08/10/2003

More about jobs going overseas

Asia Times has a great story about jobs going to "cheap" countries. The summary is that not only low level jobs are going to countries like India, but also high level jobs, and some unexpected jobs as health-care, is going there The rich world's disappearing jobs
If the North American Free Trade Act passes, "you will hear a giant sucking sound of jobs going south of the border". - H Ross Perot, 1992

In the developed world and particularly in the United States, the scope of jobs disappearing overseas is widening beyond all imagining, to professions that almost nobody expected to be hit, and with far higher incomes than anybody thought possible as globalization bonds with the law of unintended consequences.

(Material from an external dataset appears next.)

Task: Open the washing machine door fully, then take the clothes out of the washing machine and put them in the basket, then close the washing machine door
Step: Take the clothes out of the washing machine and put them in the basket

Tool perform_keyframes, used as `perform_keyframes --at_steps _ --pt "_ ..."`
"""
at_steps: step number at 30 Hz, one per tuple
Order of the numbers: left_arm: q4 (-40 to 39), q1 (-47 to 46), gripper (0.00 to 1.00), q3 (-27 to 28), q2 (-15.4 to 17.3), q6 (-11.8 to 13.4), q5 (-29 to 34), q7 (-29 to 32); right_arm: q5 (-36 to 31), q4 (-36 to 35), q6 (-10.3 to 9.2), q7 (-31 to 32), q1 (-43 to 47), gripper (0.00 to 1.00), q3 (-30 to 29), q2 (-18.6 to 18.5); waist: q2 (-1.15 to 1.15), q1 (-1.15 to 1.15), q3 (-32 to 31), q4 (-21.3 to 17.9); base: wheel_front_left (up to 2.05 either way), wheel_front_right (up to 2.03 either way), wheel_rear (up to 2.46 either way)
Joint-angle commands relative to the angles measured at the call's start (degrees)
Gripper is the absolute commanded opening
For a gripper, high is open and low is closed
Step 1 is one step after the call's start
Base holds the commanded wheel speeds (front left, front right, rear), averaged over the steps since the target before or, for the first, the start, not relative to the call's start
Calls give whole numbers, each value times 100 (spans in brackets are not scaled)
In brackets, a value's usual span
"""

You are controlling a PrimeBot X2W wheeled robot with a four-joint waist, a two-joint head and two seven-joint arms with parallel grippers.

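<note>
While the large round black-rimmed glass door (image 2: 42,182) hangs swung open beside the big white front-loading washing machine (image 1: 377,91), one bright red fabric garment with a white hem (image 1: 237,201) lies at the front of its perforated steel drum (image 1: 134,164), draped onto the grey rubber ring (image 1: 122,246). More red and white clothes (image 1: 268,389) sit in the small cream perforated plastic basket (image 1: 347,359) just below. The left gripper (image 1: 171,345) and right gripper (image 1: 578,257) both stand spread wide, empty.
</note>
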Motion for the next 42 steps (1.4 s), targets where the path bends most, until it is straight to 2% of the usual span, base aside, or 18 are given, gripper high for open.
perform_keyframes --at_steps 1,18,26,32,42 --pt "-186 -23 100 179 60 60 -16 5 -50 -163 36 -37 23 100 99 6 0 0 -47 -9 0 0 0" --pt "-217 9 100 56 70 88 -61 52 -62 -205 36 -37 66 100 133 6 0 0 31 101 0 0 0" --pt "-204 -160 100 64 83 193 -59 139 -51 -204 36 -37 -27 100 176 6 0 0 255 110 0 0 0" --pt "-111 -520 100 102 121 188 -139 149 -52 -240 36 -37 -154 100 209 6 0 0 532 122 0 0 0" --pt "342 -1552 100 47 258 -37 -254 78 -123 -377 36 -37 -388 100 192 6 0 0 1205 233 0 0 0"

As instant communication becomes more ubiquitous, the developed world's white-collar professions, from CAD/CAM (computer-aided design/computer-aided manufacturing) to accounting to medicine to architecture to aircraft design to research and development to engineering to equity research and financial management to knowledge management to revenue-cycle management - a whole panorama of high-income employment - are inexorably going.

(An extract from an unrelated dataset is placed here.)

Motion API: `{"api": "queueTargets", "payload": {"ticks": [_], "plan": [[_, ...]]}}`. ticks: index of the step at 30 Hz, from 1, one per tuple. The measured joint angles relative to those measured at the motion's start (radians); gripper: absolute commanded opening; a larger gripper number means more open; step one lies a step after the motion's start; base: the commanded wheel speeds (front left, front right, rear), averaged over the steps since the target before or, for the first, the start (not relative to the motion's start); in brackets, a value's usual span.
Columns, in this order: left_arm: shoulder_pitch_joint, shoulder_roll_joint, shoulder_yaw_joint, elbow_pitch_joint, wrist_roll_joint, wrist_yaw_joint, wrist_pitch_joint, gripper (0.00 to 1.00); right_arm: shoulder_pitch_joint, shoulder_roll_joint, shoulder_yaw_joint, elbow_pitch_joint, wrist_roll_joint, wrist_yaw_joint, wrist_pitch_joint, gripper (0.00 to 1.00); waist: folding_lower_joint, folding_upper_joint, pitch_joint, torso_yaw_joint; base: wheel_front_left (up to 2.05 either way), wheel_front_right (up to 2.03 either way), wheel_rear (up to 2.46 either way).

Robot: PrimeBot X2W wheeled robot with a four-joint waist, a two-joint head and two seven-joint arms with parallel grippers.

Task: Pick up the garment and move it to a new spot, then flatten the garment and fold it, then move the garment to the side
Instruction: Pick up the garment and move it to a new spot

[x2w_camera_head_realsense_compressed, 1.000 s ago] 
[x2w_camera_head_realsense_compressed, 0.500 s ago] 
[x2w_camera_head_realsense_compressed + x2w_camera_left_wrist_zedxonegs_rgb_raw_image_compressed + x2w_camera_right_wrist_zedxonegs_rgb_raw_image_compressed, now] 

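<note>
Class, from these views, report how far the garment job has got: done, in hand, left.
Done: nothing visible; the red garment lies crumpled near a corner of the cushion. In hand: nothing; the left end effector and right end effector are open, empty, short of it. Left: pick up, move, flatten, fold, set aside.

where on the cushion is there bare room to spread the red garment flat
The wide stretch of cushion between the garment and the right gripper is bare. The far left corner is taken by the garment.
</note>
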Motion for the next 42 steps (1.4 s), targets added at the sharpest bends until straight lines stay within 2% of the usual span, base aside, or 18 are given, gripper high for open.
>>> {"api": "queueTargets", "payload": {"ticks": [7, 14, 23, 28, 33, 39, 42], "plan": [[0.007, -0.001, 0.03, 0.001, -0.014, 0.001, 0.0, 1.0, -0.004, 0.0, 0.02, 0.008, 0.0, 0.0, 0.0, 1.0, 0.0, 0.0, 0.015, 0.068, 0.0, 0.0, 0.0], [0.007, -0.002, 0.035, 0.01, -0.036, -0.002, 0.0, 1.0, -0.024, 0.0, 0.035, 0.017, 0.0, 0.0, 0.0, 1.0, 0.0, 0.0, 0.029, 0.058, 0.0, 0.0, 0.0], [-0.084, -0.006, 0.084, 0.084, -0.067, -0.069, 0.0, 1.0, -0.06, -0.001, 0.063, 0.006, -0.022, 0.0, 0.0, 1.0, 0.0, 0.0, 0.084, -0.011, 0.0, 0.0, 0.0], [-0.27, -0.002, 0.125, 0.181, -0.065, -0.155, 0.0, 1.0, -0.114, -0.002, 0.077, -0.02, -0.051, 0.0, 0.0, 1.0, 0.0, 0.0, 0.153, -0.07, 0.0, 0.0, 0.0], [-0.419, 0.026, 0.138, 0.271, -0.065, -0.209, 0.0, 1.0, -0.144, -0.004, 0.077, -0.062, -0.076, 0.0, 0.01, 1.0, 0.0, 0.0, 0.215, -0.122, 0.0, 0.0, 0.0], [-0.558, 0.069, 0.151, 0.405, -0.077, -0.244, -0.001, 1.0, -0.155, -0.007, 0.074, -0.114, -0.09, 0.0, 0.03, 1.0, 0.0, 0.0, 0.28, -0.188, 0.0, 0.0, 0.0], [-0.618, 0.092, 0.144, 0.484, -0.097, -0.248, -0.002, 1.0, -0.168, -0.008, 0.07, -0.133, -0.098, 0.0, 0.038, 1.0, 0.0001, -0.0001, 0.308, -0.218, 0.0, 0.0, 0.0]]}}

The impact on American and European society is inevitably going to be far more profound than almost anyone understands today. It is already responsible for major positive changes in the living standards of the middle class in other parts of the world.

The United States currently accounts for as much as 70 percent of the world's "outsourcing", as it is called, or sometimes offshoring. McKinsey & Co, the international consulting firm, projects that the flight of jobs offshore to developing countries will grow by 30-40 percent a year over the next five years. By the highest estimates, as many as a million jobs have disappeared overseas from the US job market since the current economic slowdown began in 2000 and could represent a major reason for the struggle the US economy is undergoing to right itself.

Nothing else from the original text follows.